== Segment start ==
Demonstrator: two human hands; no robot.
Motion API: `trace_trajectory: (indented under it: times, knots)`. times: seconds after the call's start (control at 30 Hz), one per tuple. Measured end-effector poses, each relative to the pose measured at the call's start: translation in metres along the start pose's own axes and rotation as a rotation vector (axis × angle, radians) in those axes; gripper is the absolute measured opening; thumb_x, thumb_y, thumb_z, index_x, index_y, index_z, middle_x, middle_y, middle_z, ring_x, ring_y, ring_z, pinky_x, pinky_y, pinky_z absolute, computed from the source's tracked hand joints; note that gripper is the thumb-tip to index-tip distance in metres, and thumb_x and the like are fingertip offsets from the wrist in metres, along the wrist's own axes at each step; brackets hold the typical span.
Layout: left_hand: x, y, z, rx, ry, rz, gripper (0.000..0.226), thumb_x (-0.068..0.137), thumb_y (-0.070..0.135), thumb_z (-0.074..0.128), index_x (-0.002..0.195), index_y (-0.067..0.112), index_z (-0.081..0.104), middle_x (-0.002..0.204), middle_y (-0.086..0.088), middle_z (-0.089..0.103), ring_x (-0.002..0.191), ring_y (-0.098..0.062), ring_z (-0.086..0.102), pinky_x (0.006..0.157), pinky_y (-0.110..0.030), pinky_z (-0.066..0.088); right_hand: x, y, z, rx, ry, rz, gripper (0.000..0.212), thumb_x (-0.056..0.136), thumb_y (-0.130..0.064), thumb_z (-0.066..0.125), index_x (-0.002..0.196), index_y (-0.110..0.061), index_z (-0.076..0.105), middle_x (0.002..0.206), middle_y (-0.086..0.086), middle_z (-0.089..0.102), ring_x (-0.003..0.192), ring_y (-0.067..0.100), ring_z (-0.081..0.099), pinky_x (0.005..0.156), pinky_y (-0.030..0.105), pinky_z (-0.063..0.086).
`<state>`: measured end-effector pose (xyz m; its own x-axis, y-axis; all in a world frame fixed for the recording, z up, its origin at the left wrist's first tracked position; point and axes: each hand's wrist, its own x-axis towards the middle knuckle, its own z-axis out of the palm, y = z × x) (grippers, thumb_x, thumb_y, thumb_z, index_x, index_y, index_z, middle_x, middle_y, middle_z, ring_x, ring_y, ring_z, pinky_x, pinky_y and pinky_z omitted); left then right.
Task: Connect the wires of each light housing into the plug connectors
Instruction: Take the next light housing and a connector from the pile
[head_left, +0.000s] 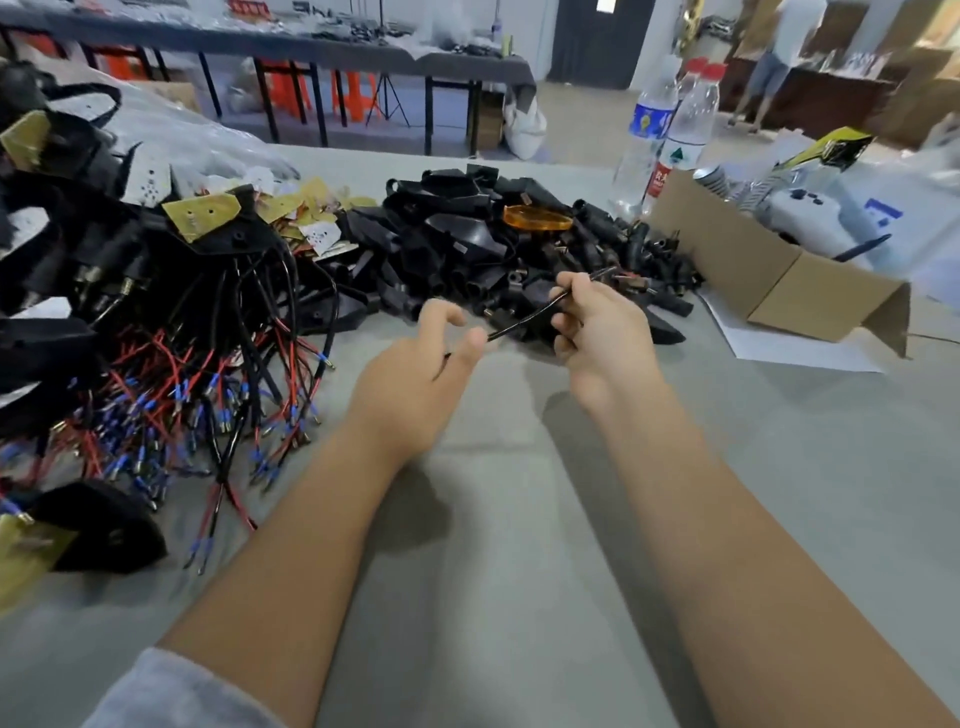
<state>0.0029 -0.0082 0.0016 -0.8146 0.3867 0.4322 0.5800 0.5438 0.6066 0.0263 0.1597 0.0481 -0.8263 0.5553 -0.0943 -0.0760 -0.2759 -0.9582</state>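
Observation:
A thin black wire (524, 323) runs slantwise between both hands above the grey table (519, 519). My right hand (597, 332) pinches its upper part between thumb and fingers, and the wire's tip pokes out past them toward the pile. My left hand (426, 358) touches the lower end with its thumb, fingers loosely curved above it. Behind lies a heap of black light housings and plug connectors (493, 244). Finished housings with red and black wires ending in blue terminals (171, 395) pile up at the left.
An amber lens (537, 217) lies on the black heap. A cardboard box (769, 270) stands at the right with two water bottles (665, 135) behind it. White paper (789, 348) sits under the box. A person stands far back at the right.

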Motion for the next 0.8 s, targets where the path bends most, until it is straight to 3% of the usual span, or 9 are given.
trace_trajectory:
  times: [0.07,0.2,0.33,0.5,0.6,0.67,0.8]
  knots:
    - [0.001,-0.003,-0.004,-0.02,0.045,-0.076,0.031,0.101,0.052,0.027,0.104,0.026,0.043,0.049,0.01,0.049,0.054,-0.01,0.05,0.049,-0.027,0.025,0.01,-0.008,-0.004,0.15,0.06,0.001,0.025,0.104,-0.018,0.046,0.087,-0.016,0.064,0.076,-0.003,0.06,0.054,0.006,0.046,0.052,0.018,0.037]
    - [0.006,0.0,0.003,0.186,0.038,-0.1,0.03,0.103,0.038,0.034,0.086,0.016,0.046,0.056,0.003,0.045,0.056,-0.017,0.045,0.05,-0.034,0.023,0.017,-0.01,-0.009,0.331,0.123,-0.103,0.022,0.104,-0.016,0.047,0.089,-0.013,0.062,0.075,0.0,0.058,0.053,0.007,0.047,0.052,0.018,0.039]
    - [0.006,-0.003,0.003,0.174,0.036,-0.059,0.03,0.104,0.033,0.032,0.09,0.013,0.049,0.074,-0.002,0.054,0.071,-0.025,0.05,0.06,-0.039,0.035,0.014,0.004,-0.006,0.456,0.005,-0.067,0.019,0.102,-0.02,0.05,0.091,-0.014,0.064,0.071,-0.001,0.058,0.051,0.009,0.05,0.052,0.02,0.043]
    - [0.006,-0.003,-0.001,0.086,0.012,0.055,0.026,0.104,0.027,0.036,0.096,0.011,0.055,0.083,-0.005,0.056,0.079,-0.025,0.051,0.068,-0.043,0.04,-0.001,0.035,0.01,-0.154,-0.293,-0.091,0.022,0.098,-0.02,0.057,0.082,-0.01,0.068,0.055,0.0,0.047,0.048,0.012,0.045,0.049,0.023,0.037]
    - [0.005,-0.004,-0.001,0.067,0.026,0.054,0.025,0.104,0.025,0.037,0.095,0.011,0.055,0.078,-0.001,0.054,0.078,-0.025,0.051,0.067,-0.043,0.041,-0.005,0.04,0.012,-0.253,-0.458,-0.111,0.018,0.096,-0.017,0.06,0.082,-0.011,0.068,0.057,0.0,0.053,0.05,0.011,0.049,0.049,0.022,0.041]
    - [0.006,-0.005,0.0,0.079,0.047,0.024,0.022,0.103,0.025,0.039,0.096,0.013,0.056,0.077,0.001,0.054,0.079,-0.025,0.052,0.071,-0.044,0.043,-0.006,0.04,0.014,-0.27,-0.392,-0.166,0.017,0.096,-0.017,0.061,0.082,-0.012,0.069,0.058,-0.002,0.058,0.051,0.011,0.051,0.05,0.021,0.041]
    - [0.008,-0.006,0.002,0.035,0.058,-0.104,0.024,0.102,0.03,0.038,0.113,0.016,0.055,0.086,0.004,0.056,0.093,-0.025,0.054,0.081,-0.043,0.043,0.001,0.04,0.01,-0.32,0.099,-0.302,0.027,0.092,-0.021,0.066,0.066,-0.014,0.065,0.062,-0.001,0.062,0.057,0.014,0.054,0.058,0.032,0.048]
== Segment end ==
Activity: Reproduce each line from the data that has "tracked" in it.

Result below:
Motion API: `trace_trajectory: (indented under it: times, knots)`. times: seconds after the call's start (control at 30 Hz), one per tuple. Measured end-effector poses, each relative to the pose measured at the call's start: translation in metres along the start pose's own axes and rotation as a rotation vector (axis × angle, radians) in those axes; gripper is the absolute measured opening; thumb_x, thumb_y, thumb_z, index_x, index_y, index_z, middle_x, middle_y, middle_z, ring_x, ring_y, ring_z, pinky_x, pinky_y, pinky_z absolute, computed from the source's tracked hand joints; note that gripper is the thumb-tip to index-tip distance in metres, and thumb_x and the like are fingertip offsets from the wrist in metres, along the wrist's own axes at each step; brackets hold the typical span.
`<state>`: measured end-effector pose (xyz m; its own x-axis, y-axis; all in a world frame fixed for the recording, z up, its origin at the left wrist's first tracked position; point and axes: each hand's wrist, its own x-axis towards the middle knuckle, its own z-axis out of the palm, y = z × x) (grippers, thumb_x, thumb_y, thumb_z, index_x, index_y, index_z, middle_x, middle_y, middle_z, ring_x, ring_y, ring_z, pinky_x, pinky_y and pinky_z omitted); left then right.

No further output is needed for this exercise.